__What you have to do__:
A word-for-word transcription of the records is required.

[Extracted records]
::::::

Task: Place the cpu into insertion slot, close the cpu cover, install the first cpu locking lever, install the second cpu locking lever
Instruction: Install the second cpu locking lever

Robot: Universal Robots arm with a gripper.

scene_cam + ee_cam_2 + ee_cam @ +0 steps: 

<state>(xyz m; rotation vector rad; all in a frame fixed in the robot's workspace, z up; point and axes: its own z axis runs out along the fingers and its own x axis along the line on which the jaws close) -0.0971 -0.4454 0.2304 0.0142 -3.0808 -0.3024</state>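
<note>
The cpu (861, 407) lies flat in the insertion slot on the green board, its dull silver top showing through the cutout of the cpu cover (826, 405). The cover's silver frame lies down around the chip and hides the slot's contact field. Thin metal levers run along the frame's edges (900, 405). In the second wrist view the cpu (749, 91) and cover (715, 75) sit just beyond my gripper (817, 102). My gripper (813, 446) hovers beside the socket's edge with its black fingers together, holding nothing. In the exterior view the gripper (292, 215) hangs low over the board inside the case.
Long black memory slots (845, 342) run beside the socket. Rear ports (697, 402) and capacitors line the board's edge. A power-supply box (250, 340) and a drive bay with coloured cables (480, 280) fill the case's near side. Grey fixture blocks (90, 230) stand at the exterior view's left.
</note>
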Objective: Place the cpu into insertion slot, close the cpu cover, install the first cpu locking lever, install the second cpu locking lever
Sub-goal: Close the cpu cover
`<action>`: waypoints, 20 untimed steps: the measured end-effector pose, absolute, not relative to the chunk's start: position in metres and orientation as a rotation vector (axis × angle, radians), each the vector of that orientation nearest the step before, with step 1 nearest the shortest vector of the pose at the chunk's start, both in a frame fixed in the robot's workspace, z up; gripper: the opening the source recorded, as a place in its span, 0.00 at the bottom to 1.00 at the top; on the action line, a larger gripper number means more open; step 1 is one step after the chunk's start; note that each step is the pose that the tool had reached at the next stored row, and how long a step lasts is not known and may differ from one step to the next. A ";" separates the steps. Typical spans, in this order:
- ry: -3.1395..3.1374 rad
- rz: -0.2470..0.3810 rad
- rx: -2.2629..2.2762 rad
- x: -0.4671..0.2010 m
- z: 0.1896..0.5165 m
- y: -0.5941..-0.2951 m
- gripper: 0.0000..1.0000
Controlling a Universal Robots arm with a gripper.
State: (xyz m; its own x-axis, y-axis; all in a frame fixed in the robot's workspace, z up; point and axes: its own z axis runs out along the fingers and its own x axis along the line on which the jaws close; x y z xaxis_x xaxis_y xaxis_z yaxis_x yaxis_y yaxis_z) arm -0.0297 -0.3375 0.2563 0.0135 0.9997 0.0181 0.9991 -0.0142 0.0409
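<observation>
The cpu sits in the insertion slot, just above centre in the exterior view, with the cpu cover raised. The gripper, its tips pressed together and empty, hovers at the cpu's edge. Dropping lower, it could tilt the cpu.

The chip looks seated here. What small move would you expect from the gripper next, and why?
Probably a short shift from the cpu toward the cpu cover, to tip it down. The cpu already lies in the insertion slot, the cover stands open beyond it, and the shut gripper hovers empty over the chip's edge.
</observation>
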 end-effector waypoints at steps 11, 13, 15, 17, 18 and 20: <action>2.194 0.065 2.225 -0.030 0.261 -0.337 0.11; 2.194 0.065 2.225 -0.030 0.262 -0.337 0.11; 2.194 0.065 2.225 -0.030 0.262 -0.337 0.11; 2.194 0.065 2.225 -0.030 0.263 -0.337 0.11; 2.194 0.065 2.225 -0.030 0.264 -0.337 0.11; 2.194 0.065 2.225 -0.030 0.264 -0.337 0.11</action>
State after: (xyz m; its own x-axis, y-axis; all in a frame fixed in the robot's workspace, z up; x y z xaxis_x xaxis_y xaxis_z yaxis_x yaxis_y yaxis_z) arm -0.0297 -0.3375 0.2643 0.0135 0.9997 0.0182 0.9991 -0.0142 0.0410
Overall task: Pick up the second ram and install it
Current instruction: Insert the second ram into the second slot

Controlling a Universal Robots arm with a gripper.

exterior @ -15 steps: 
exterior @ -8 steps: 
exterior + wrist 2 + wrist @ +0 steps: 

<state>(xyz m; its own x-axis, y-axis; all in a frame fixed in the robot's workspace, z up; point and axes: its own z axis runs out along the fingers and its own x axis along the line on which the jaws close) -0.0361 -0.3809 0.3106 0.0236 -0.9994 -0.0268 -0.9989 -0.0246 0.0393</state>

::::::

__Solution to this exercise__:
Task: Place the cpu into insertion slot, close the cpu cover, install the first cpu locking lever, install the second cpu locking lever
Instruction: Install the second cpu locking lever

Robot: Universal Robots arm with a gripper.

scene_cam + ee_cam_2 + ee_cam @ +0 steps: 

<state>(xyz m; rotation vector rad; all in a frame fixed in the robot's workspace, z up; point and axes: its own z axis runs out along the fingers and its own x axis along the line on which the jaws close) -0.0971 -0.4454 0.2304 0.0142 -3.0808 -0.3024</state>
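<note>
The cpu (861, 407) lies flat in the insertion slot on the green board, its dull silver top showing through the cutout of the cpu cover (826, 405). The cover's silver frame lies down around the chip and hides the slot's contact field. Thin metal levers run along the frame's edges (900, 405). In the second wrist view the cpu (749, 91) and cover (715, 75) sit just beyond my gripper (817, 102). My gripper (813, 446) hovers beside the socket's edge with its black fingers together, holding nothing. In the exterior view the gripper (292, 215) hangs low over the board inside the case.
Long black memory slots (845, 342) run beside the socket. Rear ports (697, 402) and capacitors line the board's edge. A power-supply box (250, 340) and a drive bay with coloured cables (480, 280) fill the case's near side. Grey fixture blocks (90, 230) stand at the exterior view's left.
</note>
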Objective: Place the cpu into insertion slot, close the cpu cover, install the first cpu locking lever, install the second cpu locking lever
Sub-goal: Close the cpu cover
`<action>`: waypoints, 20 untimed steps: the measured end-effector pose, absolute, not relative to the chunk's start: position in metres and orientation as a rotation vector (axis × angle, radians), each the vector of that orientation nearest the step before, with step 1 nearest the shortest vector of the pose at the chunk's start, both in a frame fixed in the robot's workspace, z up; gripper: the opening the source recorded, as a place in its span, 0.00 at the bottom to 1.00 at the top; on the action line, a larger gripper number means more open; step 1 is one step after the chunk's start; note that each step is the pose that the tool had reached at the next stored row, and how long a step lasts is not known and may differ from one step to the next. A ";" separates the steps. Typical spans, in this order:
- ry: -3.1395..3.1374 rad
- rz: -0.2470..0.3810 rad
- rx: -2.2629..2.2762 rad
- x: -0.4671..0.2010 m
- z: 0.1896..0.5165 m
- y: -0.5941..-0.2951 m
- gripper: 0.0000..1.0000
Controlling a Universal Robots arm with a gripper.
State: (xyz m; its own x-axis, y-axis; all in a frame fixed in the robot's workspace, z up; point and axes: its own z axis runs out along the fingers and its own x axis along the line on which the jaws close; x y z xaxis_x xaxis_y xaxis_z yaxis_x yaxis_y yaxis_z) arm -0.0297 -0.3375 0.2563 0.0135 0.9997 0.0181 0.9991 -0.0142 0.0409
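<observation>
The cpu sits in the insertion slot, just above centre in the exterior view, with the cpu cover raised. The gripper, its tips pressed together and empty, hovers at the cpu's edge. Dropping lower, it could tilt the cpu.

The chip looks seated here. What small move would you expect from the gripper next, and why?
Probably a short shift from the cpu toward the cpu cover, to tip it down. The cpu already lies in the insertion slot, the cover stands open beyond it, and the shut gripper hovers empty over the chip's edge.
</observation>
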 end-effector waypoints at steps 11, 13, 15, 17, 18 and 20: <action>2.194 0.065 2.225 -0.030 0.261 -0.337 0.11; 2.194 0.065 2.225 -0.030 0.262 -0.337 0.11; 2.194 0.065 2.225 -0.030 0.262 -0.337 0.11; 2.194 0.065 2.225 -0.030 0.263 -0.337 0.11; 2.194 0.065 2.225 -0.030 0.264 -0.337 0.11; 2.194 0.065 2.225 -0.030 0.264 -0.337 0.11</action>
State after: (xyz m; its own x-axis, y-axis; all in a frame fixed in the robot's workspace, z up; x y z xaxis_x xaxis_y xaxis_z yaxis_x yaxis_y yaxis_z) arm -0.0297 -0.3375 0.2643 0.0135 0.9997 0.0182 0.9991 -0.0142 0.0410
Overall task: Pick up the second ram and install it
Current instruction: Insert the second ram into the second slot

Controlling a Universal Robots arm with a gripper.

exterior @ -15 steps: 
exterior @ -8 steps: 
exterior + wrist 2 + wrist @ +0 steps: 

<state>(xyz m; its own x-axis, y-axis; all in a frame fixed in the robot's workspace, z up; point and axes: its own z axis runs out along the fingers and its own x axis along the line on which the jaws close) -0.0361 -0.3809 0.3106 0.0236 -0.9994 -0.0268 -0.9989 -0.0246 0.0393</state>

Nothing further remains in the output.